What the exercise asks:
Once the line containing "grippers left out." is found in the entries below, restate it and each following line word for word, stopping after the line containing "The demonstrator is".

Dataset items
****************

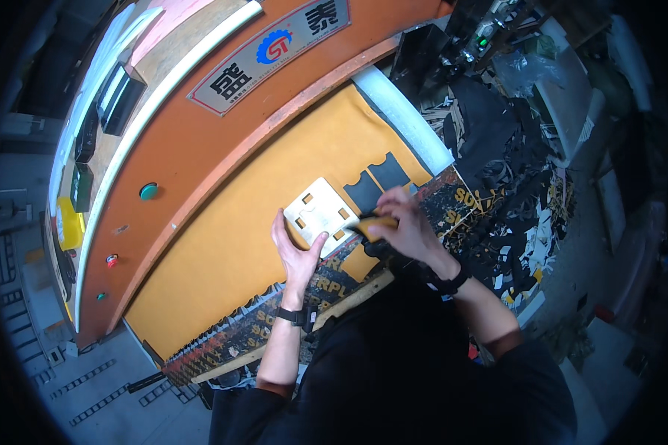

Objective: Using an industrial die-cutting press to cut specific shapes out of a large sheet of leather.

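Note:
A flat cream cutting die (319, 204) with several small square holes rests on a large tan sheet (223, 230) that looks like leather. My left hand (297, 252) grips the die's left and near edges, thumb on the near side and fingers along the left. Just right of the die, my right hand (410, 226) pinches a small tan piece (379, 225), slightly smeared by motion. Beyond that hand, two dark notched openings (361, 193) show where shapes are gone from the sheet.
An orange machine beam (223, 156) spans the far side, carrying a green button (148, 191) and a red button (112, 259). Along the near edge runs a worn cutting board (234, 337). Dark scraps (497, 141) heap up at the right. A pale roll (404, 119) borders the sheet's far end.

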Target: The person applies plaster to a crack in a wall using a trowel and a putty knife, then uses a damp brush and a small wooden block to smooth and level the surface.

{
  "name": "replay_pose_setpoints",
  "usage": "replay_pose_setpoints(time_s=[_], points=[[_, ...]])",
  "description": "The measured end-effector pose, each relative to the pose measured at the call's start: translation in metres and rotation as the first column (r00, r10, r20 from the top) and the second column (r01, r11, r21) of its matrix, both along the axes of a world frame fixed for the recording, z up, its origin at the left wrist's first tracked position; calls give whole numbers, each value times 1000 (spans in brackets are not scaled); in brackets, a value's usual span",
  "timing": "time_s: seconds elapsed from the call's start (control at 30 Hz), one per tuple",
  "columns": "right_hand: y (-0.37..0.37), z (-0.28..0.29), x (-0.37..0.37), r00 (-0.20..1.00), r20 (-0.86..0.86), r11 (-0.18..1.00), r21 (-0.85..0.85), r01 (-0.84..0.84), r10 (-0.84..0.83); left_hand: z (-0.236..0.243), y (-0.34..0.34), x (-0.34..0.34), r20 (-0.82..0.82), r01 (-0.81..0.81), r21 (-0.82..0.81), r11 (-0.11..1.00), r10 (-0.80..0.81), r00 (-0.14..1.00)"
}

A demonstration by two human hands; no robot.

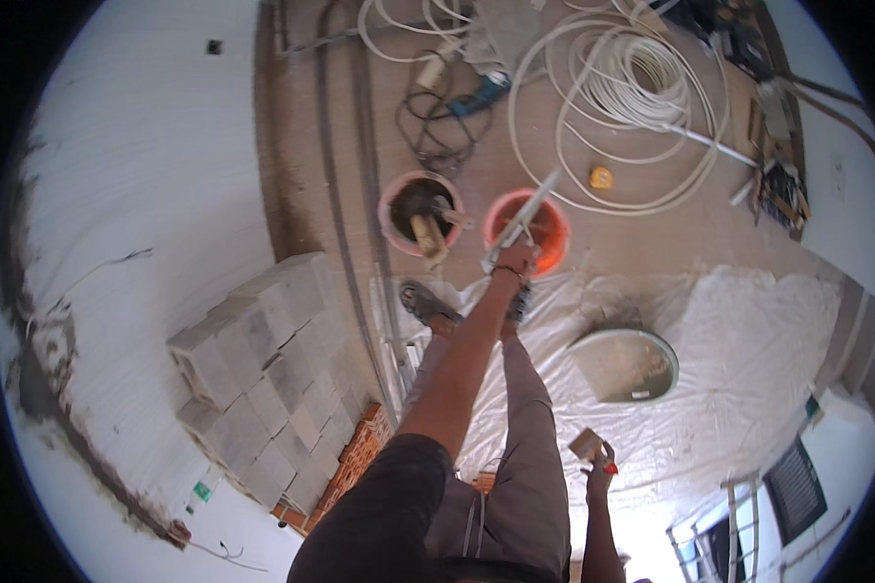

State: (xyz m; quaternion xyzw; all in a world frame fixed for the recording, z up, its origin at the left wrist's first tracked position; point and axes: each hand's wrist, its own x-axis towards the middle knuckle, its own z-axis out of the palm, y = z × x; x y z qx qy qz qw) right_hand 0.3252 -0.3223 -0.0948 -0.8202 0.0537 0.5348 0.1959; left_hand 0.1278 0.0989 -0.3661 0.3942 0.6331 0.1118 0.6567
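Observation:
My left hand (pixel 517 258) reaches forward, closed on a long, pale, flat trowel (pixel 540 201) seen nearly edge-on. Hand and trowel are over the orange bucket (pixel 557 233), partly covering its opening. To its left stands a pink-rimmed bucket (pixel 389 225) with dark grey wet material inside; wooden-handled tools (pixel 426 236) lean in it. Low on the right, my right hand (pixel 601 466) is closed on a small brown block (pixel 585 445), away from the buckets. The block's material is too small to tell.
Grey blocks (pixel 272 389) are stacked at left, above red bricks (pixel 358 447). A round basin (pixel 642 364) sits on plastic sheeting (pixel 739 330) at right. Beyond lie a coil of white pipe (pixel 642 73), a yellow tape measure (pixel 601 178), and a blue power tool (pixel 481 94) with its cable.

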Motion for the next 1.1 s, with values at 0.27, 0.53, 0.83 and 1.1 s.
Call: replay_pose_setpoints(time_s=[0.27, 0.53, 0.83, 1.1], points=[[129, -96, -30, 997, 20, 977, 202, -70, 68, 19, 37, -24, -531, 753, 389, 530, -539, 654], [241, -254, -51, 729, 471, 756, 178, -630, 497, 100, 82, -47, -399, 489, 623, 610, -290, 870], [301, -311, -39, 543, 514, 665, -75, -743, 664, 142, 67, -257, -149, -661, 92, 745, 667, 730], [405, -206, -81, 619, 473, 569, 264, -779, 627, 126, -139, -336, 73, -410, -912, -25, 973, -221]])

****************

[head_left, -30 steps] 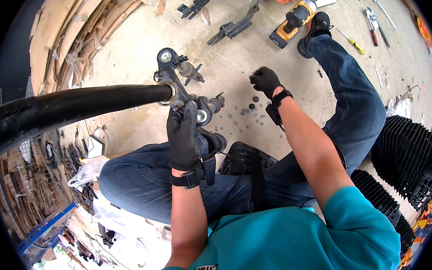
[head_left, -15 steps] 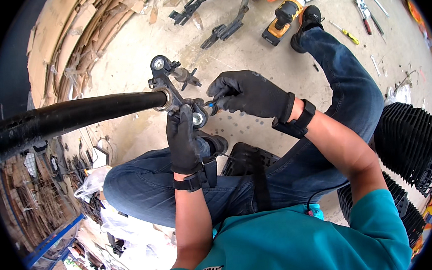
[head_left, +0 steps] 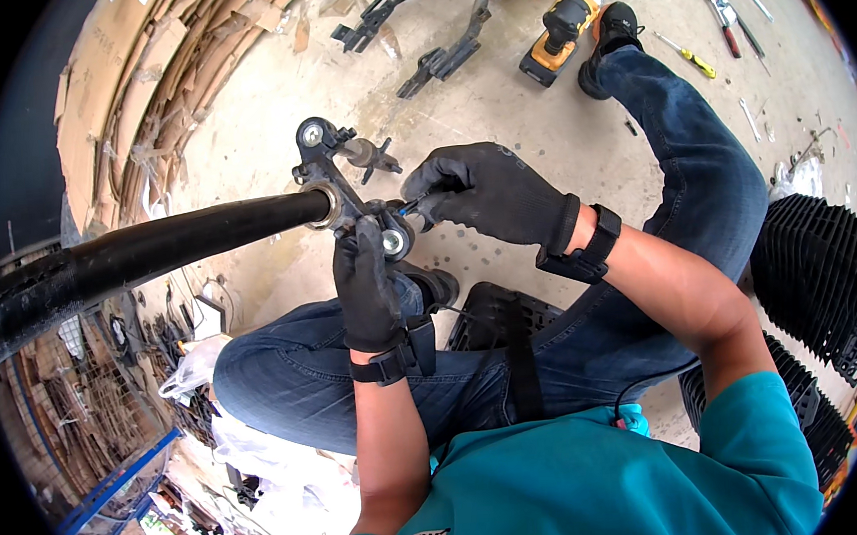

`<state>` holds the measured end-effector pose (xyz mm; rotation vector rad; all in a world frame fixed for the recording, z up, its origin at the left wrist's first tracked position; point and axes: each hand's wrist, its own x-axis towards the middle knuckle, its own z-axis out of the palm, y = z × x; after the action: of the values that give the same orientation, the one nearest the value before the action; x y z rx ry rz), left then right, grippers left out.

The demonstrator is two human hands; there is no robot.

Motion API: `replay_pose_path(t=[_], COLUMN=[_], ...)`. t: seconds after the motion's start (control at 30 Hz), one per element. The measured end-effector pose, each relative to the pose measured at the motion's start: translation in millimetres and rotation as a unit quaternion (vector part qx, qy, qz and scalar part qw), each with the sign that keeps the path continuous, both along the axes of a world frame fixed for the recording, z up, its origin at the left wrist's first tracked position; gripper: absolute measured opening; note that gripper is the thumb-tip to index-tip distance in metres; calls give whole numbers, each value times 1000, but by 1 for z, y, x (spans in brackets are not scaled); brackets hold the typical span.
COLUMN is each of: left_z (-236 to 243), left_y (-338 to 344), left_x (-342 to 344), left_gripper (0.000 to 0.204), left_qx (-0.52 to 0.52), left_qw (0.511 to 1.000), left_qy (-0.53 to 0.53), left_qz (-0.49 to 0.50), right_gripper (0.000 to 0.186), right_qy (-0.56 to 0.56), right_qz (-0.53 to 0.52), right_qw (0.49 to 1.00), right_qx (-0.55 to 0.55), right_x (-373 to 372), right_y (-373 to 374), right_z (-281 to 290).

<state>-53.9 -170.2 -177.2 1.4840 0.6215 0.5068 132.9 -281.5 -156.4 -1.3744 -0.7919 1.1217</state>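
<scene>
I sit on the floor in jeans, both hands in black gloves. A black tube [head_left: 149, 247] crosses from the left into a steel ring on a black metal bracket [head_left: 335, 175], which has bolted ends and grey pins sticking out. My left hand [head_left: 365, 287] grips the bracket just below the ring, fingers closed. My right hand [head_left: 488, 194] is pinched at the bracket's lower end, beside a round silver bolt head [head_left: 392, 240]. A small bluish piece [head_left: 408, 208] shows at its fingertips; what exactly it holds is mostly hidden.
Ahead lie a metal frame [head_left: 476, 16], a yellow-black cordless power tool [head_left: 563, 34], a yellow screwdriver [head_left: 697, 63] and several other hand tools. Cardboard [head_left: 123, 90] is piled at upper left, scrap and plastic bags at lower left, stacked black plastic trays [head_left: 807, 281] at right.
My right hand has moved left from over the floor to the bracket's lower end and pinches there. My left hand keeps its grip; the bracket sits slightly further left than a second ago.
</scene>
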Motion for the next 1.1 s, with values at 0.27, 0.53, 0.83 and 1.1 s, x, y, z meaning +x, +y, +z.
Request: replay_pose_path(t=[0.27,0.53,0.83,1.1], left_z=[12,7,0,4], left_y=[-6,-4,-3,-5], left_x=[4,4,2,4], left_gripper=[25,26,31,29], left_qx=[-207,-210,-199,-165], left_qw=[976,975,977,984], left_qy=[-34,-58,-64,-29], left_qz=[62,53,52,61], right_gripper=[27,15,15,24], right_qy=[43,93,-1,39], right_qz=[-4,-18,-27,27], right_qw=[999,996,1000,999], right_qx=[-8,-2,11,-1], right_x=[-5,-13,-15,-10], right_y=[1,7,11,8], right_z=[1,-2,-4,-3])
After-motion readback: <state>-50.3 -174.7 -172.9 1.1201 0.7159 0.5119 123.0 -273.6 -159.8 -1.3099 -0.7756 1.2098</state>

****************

Result for this exercise:
`<state>` holds the measured end-effector pose (xyz mm; rotation vector rad; all in a world frame fixed for the recording, z up, its origin at the left wrist's first tracked position; point and axes: each hand's wrist, its own x-axis towards the middle knuckle, its own z-axis out of the palm, y = z × x; after the action: of the values that give the same orientation, the one nearest the value before the action; x y z rx ry rz), left then right, grippers left out.

The demonstrator is two human hands; there is no robot.

The answer has been supplied in full.